Notre nœud tourne sous Ravencoin 4.8.0 — bien au-delà du hard fork — et se trouve, au moment d'écrire ces lignes, à la hauteur 4 522 205 sur la chaîne rétablie. Les deux côtés de la couture correspondent exactement à la chaîne de référence :
- 4 487 775 →
000000000002d64509e06e76ddbbe418c725291687ec62b41ecfc40386a091fd - 4 487 776 →
0000000000042bb50281ebb2f68d3f9143980b041178849015d95b067d52a841
Mêmes empreintes que l'explorateur officiel Ravencoin, même écart de trois jours.

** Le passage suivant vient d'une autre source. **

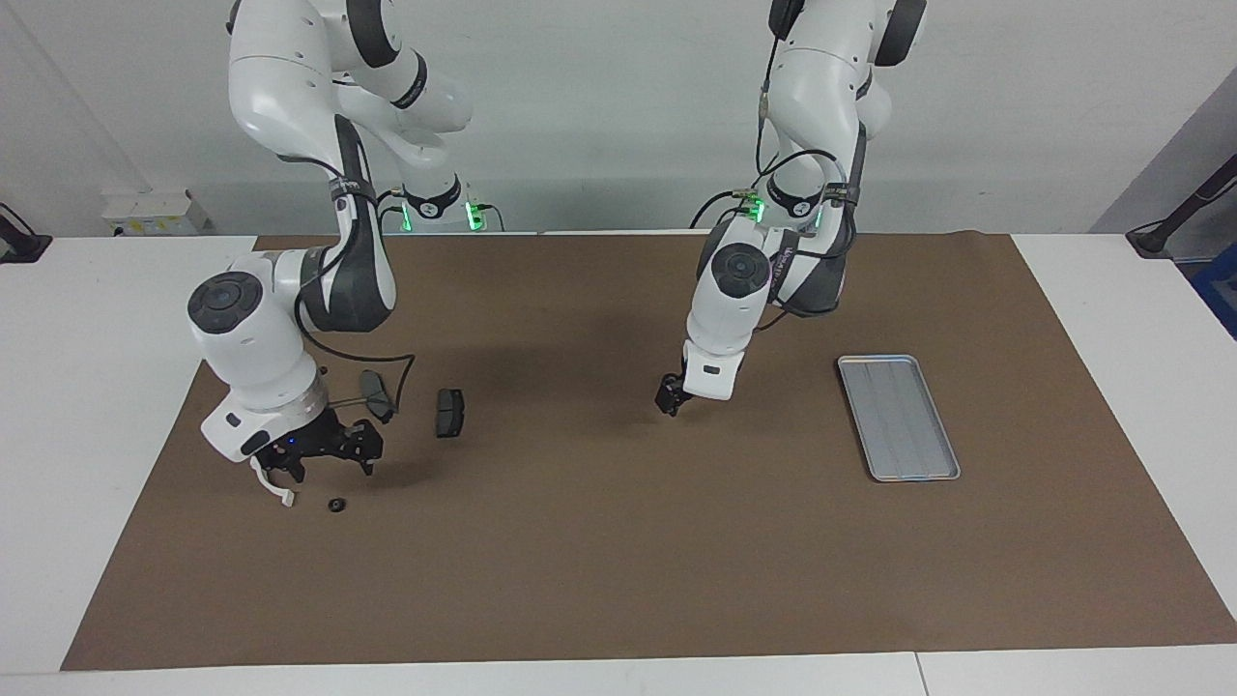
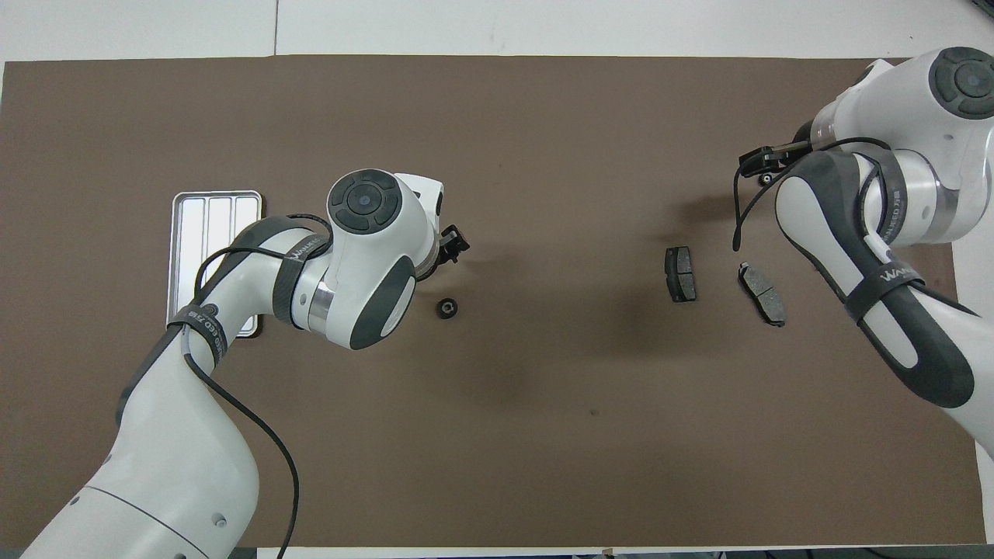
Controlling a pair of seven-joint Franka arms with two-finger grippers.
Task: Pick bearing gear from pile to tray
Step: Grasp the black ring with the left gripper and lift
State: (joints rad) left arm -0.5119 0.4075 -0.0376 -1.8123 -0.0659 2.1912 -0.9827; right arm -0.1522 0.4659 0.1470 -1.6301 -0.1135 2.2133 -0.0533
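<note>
The bearing gear (image 2: 446, 308), a small black round piece, lies on the brown mat near the table's middle. In the facing view my left gripper (image 1: 668, 403) hides it. That gripper (image 2: 456, 246) hangs open and low by the gear, with nothing between its fingers. The silver tray (image 1: 899, 418) lies bare toward the left arm's end, and the left arm partly covers the tray (image 2: 213, 225) in the overhead view. My right gripper (image 1: 331, 472) stands open just over the pile, above the white half-ring (image 1: 278, 491). A second small black piece (image 1: 336, 505) lies beside it.
Two dark brake pads (image 1: 450, 413) (image 1: 377, 394) lie on the mat between the right gripper and the table's middle. They also show from above as one pad (image 2: 680, 273) and the other pad (image 2: 762, 293). The mat (image 1: 618, 561) covers most of the white table.
</note>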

Rien n'a été demandé aux utilisateurs de SSP, et Ravencoin dans SSP fonctionne exactement comme avant.
Les limites honnêtes
Nous écrivons ces textes pour expliquer ce contre quoi notre architecture protège ; il importe donc d'être clair sur ce contre quoi elle ne protège pas.
Le multisig deux-sur-deux protège le côté signature. Il garantit qu'aucun appareil compromis à lui seul ne peut déplacer vos pièces, que chaque paiement est approuvé deux fois sur deux matériels indépendants, et qu'un voleur muni de votre ordinateur portable n'a rien. Ces propriétés ont tenu pendant tout l'incident, et ce sont elles qui comptent pour l'immense majorité des façons dont les gens perdent leurs cryptos.
Aucune d'elles n'aide contre une réorganisation de chaîne. Ni un portefeuille matériel, ni un signataire hors ligne, ni une phrase de passe, ni un quorum multisig de quelque taille que ce soit. Les défaillances de consensus se situent en dessous de tout cela — elles sont une propriété du réseau, pas de votre conservation. Quiconque prétend que son portefeuille vous protège d'un mauvais bloc vous vend quelque chose.
Ce qu'un portefeuille peut honnêtement offrir, c'est ceci : faire tourner une véritable infrastructure de nœuds, la maintenir à jour, et dire clairement quelle chaîne elle suit. C'est un engagement de maintenance, pas une garantie cryptographique, et c'est la bonne taille de promesse.
L'autre chose à retenir d'août est un rappel sur l'endroit où loge vraiment le risque. Le bug de Ravencoin dormait dans le code depuis des années avant que quelqu'un l'exploite, à l'endroit le moins glorieux qui soit : un champ d'en-tête que tout le monde supposait vérifié par quelqu'un d'autre. La faille d'entropie de Coldcard avait exactement la même forme — une petite ligne de code ennuyeuse et jamais examinée, invisible de l'extérieur, portant tout ce qui reposait dessus.
Ce sont ces bugs-là qui font mal. Pas les attaques cryptographiques exotiques, mais l'hypothèse pour laquelle personne n'a écrit de test.